Une menace globale et régionale
À l’échelle mondiale, les pertes liées à la pêche INN sont estimées entre 23,5 et 36,5 milliards de dollars, dont 11,5 milliards pour le continent africain. En Afrique de l’Ouest, les navires impliqués dans ces pratiques illicites aggravent la criminalité financière et transfrontalière. Les autorités sénégalaises sont appelées à moderniser les systèmes de surveillance et à renforcer la coopération interinstitutionnelle pour faire face à cette menace complexe.
Vers une réforme structurelle
Pour combattre efficacement la pêche INN, le Sénégal, dit-il, doit revoir sa stratégie. La direction de la Protection et de Surveillance des Pêches (Dpsp) est en première ligne de cette lutte. Toutefois, elle nécessite une réforme profonde pour devenir une autorité administrative indépendante dotée de moyens humains et financiers suffisants. Seule une refonte systémique pourra garantir une surveillance renforcée des pêches, à l’aune des défis posés par la criminalité maritime et l’exploitation des hydrocarbures. «Les missions de la direction de la Protection et la Surveillance des Pêches (Dpsp), en termes d’inspections (portuaire, maritime, fluviale, des unités de traitement de produits halieutiques), de surveillance participative, de contrôle par senseurs, des patrouilles aériennes doivent être davantage modernisées et valorisées. Il en est ainsi du système global de certification des captures », a-t-il encore écrit, disant que le système actuel est assez désuet. Il doit être dématérialisé et consolidé.
Pour ce faire, il y a un besoin de réformer l’arrêté n°1975 du 5 mars 2010 instituant le certificat de capture des produits de la pêche INN. Une bonne réforme du système de certification des captures peut faire avancer la lutte contre la pêche INN et réduire les pertes en flux financiers illicites. La réforme va crédibiliser le suivi et la surveillance des pêches en ce qui concerne les informations sur les opérations de pêche et les marquages des navires.

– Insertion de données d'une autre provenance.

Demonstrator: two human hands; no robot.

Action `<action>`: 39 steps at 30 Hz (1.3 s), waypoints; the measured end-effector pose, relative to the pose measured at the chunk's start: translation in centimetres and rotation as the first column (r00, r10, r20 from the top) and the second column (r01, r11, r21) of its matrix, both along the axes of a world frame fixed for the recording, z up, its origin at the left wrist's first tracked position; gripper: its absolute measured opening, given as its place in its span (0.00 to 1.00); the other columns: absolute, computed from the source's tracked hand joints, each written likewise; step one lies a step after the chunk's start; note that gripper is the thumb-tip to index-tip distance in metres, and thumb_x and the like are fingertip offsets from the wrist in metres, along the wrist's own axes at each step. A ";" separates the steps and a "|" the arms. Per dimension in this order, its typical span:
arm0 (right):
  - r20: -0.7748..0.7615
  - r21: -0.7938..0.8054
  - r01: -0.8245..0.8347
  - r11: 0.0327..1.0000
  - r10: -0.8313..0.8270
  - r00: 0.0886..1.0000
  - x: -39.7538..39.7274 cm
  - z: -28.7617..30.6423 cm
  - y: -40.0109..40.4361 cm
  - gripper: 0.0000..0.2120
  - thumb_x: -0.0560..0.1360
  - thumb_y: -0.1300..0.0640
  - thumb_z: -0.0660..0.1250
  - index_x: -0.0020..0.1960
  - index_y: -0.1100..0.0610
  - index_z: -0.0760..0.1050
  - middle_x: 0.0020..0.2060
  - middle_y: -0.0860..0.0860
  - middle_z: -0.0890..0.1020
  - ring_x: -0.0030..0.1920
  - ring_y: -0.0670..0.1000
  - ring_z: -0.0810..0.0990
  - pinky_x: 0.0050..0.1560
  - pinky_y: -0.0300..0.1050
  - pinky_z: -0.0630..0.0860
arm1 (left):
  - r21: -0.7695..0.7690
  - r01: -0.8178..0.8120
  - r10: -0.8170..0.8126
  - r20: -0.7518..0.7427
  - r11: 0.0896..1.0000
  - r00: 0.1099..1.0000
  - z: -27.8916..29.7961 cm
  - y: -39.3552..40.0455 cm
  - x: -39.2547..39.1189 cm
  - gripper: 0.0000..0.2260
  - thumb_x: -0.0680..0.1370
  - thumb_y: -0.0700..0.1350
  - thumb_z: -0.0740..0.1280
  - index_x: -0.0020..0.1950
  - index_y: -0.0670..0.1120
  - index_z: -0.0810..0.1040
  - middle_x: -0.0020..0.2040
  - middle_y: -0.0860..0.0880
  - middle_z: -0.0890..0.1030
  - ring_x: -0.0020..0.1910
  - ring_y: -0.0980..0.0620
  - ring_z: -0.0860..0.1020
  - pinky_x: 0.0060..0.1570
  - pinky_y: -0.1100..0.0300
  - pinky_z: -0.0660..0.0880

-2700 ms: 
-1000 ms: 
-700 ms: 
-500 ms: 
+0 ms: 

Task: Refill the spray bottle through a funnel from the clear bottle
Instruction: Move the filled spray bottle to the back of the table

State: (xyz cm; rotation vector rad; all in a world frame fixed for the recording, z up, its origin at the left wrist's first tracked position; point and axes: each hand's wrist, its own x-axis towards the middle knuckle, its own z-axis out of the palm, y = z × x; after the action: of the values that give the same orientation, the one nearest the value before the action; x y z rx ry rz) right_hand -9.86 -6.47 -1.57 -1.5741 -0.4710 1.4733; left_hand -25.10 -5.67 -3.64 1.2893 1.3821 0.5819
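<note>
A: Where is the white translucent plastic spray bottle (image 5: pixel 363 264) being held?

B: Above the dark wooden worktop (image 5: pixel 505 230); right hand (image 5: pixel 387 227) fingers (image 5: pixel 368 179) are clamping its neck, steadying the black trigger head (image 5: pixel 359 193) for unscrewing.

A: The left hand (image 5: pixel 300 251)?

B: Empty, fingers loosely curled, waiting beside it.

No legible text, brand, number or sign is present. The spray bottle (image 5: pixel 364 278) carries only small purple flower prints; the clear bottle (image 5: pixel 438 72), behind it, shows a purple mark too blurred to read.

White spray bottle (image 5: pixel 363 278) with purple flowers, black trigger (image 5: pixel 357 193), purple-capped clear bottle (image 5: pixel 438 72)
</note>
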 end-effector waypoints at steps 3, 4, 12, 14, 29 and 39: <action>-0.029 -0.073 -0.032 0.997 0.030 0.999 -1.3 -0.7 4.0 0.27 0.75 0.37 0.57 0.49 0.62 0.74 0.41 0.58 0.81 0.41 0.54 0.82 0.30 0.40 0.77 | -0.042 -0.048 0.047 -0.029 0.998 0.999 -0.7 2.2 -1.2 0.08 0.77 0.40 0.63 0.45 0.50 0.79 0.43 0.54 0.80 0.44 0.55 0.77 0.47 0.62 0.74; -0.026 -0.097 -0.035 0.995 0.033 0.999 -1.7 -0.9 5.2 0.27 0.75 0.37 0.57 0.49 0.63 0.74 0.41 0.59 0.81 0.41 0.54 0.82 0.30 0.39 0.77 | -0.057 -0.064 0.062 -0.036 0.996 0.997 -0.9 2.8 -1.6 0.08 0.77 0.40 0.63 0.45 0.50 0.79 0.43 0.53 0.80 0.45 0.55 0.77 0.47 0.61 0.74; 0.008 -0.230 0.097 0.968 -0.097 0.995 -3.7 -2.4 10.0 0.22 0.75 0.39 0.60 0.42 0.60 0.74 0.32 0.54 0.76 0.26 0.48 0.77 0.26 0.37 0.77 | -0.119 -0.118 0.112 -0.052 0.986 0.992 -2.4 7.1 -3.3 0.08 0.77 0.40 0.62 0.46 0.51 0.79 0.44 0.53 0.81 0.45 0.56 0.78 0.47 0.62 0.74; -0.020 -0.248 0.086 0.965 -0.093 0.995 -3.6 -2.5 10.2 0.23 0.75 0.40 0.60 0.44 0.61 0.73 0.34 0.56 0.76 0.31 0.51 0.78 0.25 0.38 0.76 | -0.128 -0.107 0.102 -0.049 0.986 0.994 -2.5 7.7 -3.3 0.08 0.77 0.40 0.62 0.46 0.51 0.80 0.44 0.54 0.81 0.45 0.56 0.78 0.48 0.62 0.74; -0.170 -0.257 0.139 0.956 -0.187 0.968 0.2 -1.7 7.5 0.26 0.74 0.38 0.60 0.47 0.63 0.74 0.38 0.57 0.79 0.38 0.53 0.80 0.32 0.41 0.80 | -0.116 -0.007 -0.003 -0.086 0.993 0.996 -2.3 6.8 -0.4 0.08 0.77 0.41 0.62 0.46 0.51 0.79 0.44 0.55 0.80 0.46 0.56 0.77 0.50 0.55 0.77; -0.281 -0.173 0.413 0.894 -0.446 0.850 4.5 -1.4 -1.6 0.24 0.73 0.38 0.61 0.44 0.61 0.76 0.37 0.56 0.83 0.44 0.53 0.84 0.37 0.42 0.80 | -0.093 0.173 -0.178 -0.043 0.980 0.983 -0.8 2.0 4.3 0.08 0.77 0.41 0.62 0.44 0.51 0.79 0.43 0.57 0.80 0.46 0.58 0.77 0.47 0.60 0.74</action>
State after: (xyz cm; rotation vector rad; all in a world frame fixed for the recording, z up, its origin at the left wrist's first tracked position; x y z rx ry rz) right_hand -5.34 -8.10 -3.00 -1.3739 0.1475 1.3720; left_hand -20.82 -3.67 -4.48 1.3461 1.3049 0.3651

L’urgence de la transparence
L’Initiative pour la transparence dans le secteur de la pêche (FITI) offre un cadre idéal pour accroître l’accès à l’information et renforcer la gouvernance des pêches. Le partage systématique des données sur les ressources halieutiques, les navires autorisés, et les infractions commises est crucial pour garantir une gestion durable du secteur. La lutte contre la pêche INN et les flux financiers illicites ne saurait être effective sans un changement de paradigme. Le Sénégal doit s’engager dans une réforme globale de sa gouvernance maritime, améliorer la transparence et moderniser ses systèmes de surveillance pour protéger ses ressources halieutiques et garantir une croissance économique durable.